Work to be completed:
All of the data below should come back exactly as written, minus its images.

====

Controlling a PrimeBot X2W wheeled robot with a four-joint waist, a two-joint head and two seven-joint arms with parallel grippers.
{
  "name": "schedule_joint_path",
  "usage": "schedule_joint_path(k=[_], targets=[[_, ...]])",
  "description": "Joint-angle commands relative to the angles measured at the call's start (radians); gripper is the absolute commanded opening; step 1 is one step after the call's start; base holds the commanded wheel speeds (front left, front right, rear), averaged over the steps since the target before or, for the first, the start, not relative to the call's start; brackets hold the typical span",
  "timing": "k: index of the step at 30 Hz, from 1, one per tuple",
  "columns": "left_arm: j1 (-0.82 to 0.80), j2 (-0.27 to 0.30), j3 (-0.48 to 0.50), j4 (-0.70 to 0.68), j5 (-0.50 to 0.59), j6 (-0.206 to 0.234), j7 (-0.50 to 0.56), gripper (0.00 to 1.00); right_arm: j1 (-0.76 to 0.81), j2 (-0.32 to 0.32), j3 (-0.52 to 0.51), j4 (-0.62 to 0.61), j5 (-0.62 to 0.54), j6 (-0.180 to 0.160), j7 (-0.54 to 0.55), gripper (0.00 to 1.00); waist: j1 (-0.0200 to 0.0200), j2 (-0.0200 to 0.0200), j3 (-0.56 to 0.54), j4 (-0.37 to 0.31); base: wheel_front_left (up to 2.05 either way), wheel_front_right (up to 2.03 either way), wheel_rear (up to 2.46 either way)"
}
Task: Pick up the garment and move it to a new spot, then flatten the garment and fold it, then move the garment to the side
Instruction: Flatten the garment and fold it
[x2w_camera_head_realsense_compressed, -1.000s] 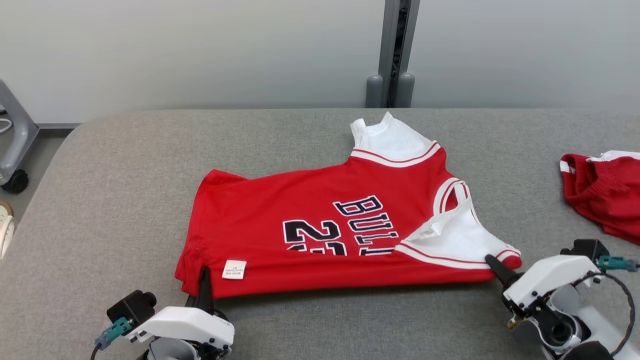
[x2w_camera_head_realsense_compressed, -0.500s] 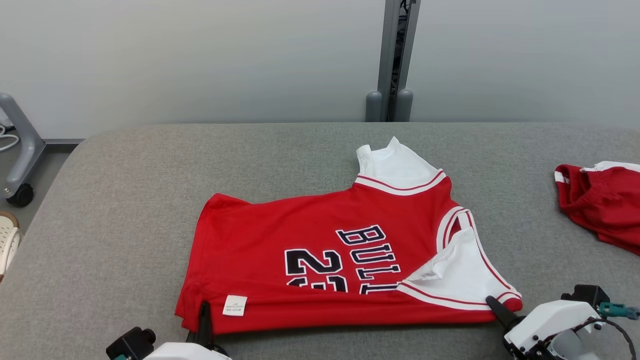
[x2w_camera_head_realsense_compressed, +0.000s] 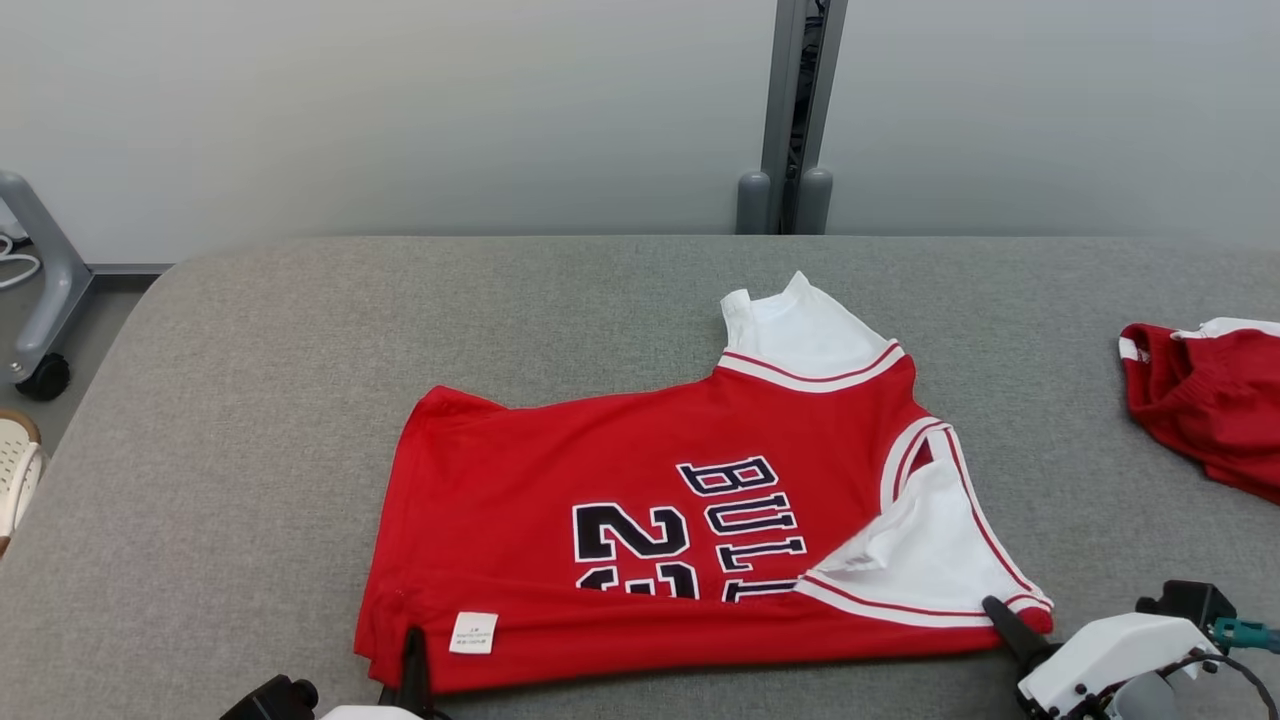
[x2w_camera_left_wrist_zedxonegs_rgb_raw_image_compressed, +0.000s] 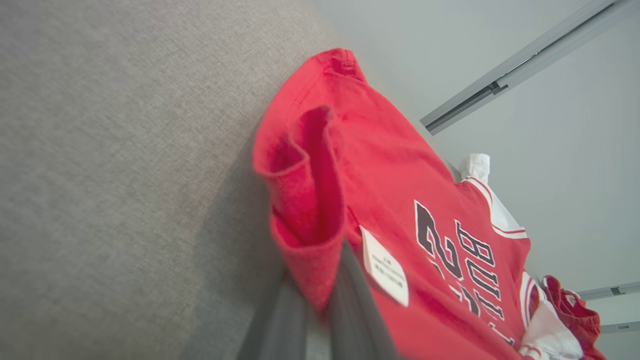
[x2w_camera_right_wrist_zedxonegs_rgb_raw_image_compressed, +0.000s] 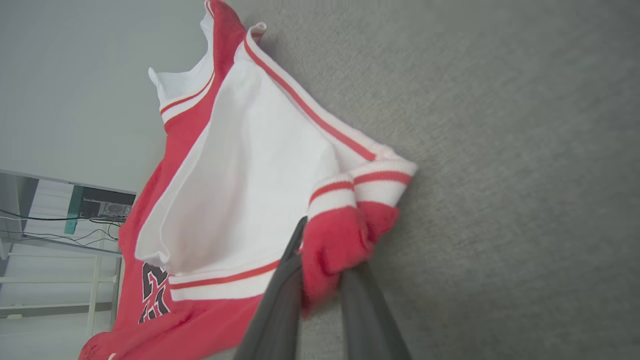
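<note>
The garment (x2w_camera_head_realsense_compressed: 650, 500) is a red jersey with black lettering and white trim, folded lengthwise and lying on the grey table (x2w_camera_head_realsense_compressed: 300, 330). My left gripper (x2w_camera_head_realsense_compressed: 412, 650) is shut on its red hem corner at the near left, beside a small white label (x2w_camera_head_realsense_compressed: 473, 632). In the left wrist view, the hem (x2w_camera_left_wrist_zedxonegs_rgb_raw_image_compressed: 305, 250) bunches between my fingers (x2w_camera_left_wrist_zedxonegs_rgb_raw_image_compressed: 350, 290). My right gripper (x2w_camera_head_realsense_compressed: 1000, 615) is shut on the shoulder corner at the near right. The right wrist view shows red cloth with white trim (x2w_camera_right_wrist_zedxonegs_rgb_raw_image_compressed: 340, 235) pinched between its fingers (x2w_camera_right_wrist_zedxonegs_rgb_raw_image_compressed: 285, 285).
A second red garment with white trim (x2w_camera_head_realsense_compressed: 1210, 410) lies crumpled at the table's right edge. Behind the table are a grey wall and a vertical post (x2w_camera_head_realsense_compressed: 790, 120). A grey wheeled stand (x2w_camera_head_realsense_compressed: 40, 290) is off the table's left side.
The head view has shifted, so the jersey and both grippers sit lower in the picture. The jersey's near edge has been drawn slightly toward me, both grips unchanged.
</note>
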Motion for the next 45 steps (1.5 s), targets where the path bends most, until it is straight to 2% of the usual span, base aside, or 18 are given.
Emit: schedule_joint_path(k=[1, 2, 3, 6, 7, 8, 14, 18, 21, 25, 26, 28, 32, 39, 45], targets=[[-0.004, 0.011, -0.001, 0.008, -0.005, 0.013, -0.002, 0.0, 0.008, -0.006, -0.023, -0.004, -0.027, 0.0, 0.002, 1.0, 0.0, 0.0, 0.0, 0.002, 0.0, 0.0, 0.0], [-0.006, 0.01, -0.005, 0.012, -0.006, 0.015, -0.002, 0.1, 0.006, -0.003, -0.035, -0.008, -0.039, 0.0, -0.001, 1.0, 0.0, 0.0, 0.001, 0.002, 0.0, 0.0, 0.0], [-0.008, 0.01, -0.007, 0.014, -0.007, 0.02, -0.002, 0.27, 0.004, -0.001, -0.048, -0.011, -0.053, 0.0, -0.004, 1.0, 0.0, 0.0, 0.0, 0.002, 0.0, 0.0, 0.0], [-0.005, 0.008, -0.006, 0.024, -0.016, 0.034, -0.002, 0.49, -0.003, 0.005, -0.09, -0.023, -0.093, 0.0, -0.012, 1.0, 0.0, 0.0, -0.002, 0.002, 0.0, 0.0, 0.0], [-0.001, 0.008, -0.008, 0.029, -0.018, 0.039, -0.001, 0.89, -0.005, 0.006, -0.105, -0.028, -0.106, 0.0, -0.009, 1.0, 0.0, 0.0, -0.003, 0.001, 0.0, 0.0, 0.0], [0.002, 0.008, -0.012, 0.033, -0.022, 0.042, -0.001, 1.0, -0.007, 0.007, -0.118, -0.034, -0.122, 0.0, -0.007, 1.0, 0.0, 0.0, -0.004, 0.0, 0.0, 0.0, 0.0], [-0.003, 0.009, 0.023, 0.019, 0.007, 0.057, -0.001, 1.0, -0.016, 0.002, -0.191, -0.073, -0.219, 0.0, -0.015, 1.0, 0.0, 0.0, -0.003, -0.003, 0.0, 0.0, 0.0], [-0.021, 0.019, 0.084, -0.026, 0.108, 0.068, -0.001, 1.0, -0.028, -0.005, -0.221, -0.153, -0.338, 0.0, -0.047, 1.0, 0.0, 0.0, 0.001, -0.002, 0.0, 0.0, 0.0], [-0.029, 0.033, 0.119, -0.083, 0.236, 0.074, -0.001, 1.0, -0.032, -0.006, -0.228, -0.235, -0.42, 0.0, -0.078, 1.0, 0.0, 0.0, 0.004, -0.003, 0.0, 0.0, 0.0], [-0.042, 0.03, 0.16, -0.16, 0.396, 0.055, -0.001, 1.0, -0.026, -0.028, -0.206, -0.325, -0.562, 0.0, -0.138, 1.0, 0.0, 0.0, 0.01, -0.002, 0.0, 0.0, 0.0], [-0.047, 0.03, 0.175, -0.195, 0.484, 0.053, -0.001, 1.0, -0.019, -0.04, -0.179, -0.356, -0.636, 0.0, -0.174, 1.0, 0.0, 0.0, 0.013, -0.002, 0.0, 0.0, 0.0], [-0.045, 0.028, 0.179, -0.228, 0.579, 0.049, -0.001, 1.0, -0.014, -0.061, -0.154, -0.377, -0.725, 0.0, -0.214, 1.0, 0.0, 0.0, 0.018, -0.003, 0.0, 0.0, 0.0], [-0.033, 0.02, 0.185, -0.256, 0.693, 0.04, -0.001, 1.0, -0.003, -0.039, -0.145, -0.385, -0.808, 0.0, -0.27, 1.0, 0.0, 0.0, 0.027, -0.006, 0.0, 0.0, 0.0], [-0.027, 0.009, 0.198, -0.233, 0.749, 0.028, -0.001, 1.0, -0.005, -0.014, -0.137, -0.362, -0.852, 0.0, -0.303, 1.0, 0.0, 0.0, 0.049, -0.01, 0.0, 0.0, 0.0], [-0.064, 0.008, 0.203, -0.203, 0.739, 0.017, -0.001, 1.0, -0.05, -0.024, -0.124, -0.351, -0.849, 0.0, -0.294, 1.0, 0.0, 0.0, 0.091, -0.011, 0.0, 0.0, 0.0]])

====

Response:
Controlling a PrimeBot X2W wheeled robot with a four-joint waist, a two-joint head and two seven-joint arms with parallel grippers.
{
  "name": "schedule_joint_path",
  "usage": "schedule_joint_path(k=[_], targets=[[_, ...]])",
  "description": "Joint-angle commands relative to the angles measured at the call's start (radians); gripper is the absolute commanded opening; step 1 is one step after the call's start; base holds the commanded wheel speeds (front left, front right, rear), averaged over the steps since the target before or, for the first, the start, not relative to the call's start; brackets hold the typical span",
  "timing": "k: index of the step at 30 Hz, from 1, one per tuple",
  "columns": "left_arm: j1 (-0.82 to 0.80), j2 (-0.27 to 0.30), j3 (-0.48 to 0.50), j4 (-0.70 to 0.68), j5 (-0.50 to 0.59), j6 (-0.206 to 0.234), j7 (-0.50 to 0.56), gripper (0.00 to 1.00); right_arm: j1 (-0.76 to 0.81), j2 (-0.32 to 0.32), j3 (-0.52 to 0.51), j4 (-0.62 to 0.61), j5 (-0.62 to 0.54), j6 (-0.180 to 0.160), j7 (-0.54 to 0.55), gripper (0.00 to 1.00); waist: j1 (-0.0200 to 0.0200), j2 (-0.0200 to 0.0200), j3 (-0.56 to 0.54), j4 (-0.37 to 0.31); base: wheel_front_left (up to 2.05 either way), wheel_front_right (up to 2.03 either way), wheel_rear (up to 2.46 either way)"
}
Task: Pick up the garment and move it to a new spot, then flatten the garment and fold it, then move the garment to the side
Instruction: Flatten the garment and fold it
[x2w_camera_head_realsense_compressed, -1.000s] 
[x2w_camera_head_realsense_compressed, -0.500s] 
[x2w_camera_head_realsense_compressed, +0.000s] 
[x2w_camera_left_wrist_zedxonegs_rgb_raw_image_compressed, +0.000s] 
[x2w_camera_right_wrist_zedxonegs_rgb_raw_image_compressed, +0.000s] 
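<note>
The garment (x2w_camera_head_realsense_compressed: 650, 500) is a red jersey with black lettering and white trim, folded lengthwise and lying on the grey table (x2w_camera_head_realsense_compressed: 300, 330). My left gripper (x2w_camera_head_realsense_compressed: 412, 650) is shut on its red hem corner at the near left, beside a small white label (x2w_camera_head_realsense_compressed: 473, 632). In the left wrist view, the hem (x2w_camera_left_wrist_zedxonegs_rgb_raw_image_compressed: 305, 250) bunches between my fingers (x2w_camera_left_wrist_zedxonegs_rgb_raw_image_compressed: 350, 290). My right gripper (x2w_camera_head_realsense_compressed: 1000, 615) is shut on the shoulder corner at the near right. The right wrist view shows red cloth with white trim (x2w_camera_right_wrist_zedxonegs_rgb_raw_image_compressed: 340, 235) pinched between its fingers (x2w_camera_right_wrist_zedxonegs_rgb_raw_image_compressed: 285, 285).
A second red garment with white trim (x2w_camera_head_realsense_compressed: 1210, 410) lies crumpled at the table's right edge. Behind the table are a grey wall and a vertical post (x2w_camera_head_realsense_compressed: 790, 120). A grey wheeled stand (x2w_camera_head_realsense_compressed: 40, 290) is off the table's left side.
The head view has shifted, so the jersey and both grippers sit lower in the picture. The jersey's near edge has been drawn slightly toward me, both grips unchanged.
</note>
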Motion for the next 45 steps (1.5 s), targets where the path bends most, until it is straight to 2% of the usual span, base aside, or 18 are given.
Emit: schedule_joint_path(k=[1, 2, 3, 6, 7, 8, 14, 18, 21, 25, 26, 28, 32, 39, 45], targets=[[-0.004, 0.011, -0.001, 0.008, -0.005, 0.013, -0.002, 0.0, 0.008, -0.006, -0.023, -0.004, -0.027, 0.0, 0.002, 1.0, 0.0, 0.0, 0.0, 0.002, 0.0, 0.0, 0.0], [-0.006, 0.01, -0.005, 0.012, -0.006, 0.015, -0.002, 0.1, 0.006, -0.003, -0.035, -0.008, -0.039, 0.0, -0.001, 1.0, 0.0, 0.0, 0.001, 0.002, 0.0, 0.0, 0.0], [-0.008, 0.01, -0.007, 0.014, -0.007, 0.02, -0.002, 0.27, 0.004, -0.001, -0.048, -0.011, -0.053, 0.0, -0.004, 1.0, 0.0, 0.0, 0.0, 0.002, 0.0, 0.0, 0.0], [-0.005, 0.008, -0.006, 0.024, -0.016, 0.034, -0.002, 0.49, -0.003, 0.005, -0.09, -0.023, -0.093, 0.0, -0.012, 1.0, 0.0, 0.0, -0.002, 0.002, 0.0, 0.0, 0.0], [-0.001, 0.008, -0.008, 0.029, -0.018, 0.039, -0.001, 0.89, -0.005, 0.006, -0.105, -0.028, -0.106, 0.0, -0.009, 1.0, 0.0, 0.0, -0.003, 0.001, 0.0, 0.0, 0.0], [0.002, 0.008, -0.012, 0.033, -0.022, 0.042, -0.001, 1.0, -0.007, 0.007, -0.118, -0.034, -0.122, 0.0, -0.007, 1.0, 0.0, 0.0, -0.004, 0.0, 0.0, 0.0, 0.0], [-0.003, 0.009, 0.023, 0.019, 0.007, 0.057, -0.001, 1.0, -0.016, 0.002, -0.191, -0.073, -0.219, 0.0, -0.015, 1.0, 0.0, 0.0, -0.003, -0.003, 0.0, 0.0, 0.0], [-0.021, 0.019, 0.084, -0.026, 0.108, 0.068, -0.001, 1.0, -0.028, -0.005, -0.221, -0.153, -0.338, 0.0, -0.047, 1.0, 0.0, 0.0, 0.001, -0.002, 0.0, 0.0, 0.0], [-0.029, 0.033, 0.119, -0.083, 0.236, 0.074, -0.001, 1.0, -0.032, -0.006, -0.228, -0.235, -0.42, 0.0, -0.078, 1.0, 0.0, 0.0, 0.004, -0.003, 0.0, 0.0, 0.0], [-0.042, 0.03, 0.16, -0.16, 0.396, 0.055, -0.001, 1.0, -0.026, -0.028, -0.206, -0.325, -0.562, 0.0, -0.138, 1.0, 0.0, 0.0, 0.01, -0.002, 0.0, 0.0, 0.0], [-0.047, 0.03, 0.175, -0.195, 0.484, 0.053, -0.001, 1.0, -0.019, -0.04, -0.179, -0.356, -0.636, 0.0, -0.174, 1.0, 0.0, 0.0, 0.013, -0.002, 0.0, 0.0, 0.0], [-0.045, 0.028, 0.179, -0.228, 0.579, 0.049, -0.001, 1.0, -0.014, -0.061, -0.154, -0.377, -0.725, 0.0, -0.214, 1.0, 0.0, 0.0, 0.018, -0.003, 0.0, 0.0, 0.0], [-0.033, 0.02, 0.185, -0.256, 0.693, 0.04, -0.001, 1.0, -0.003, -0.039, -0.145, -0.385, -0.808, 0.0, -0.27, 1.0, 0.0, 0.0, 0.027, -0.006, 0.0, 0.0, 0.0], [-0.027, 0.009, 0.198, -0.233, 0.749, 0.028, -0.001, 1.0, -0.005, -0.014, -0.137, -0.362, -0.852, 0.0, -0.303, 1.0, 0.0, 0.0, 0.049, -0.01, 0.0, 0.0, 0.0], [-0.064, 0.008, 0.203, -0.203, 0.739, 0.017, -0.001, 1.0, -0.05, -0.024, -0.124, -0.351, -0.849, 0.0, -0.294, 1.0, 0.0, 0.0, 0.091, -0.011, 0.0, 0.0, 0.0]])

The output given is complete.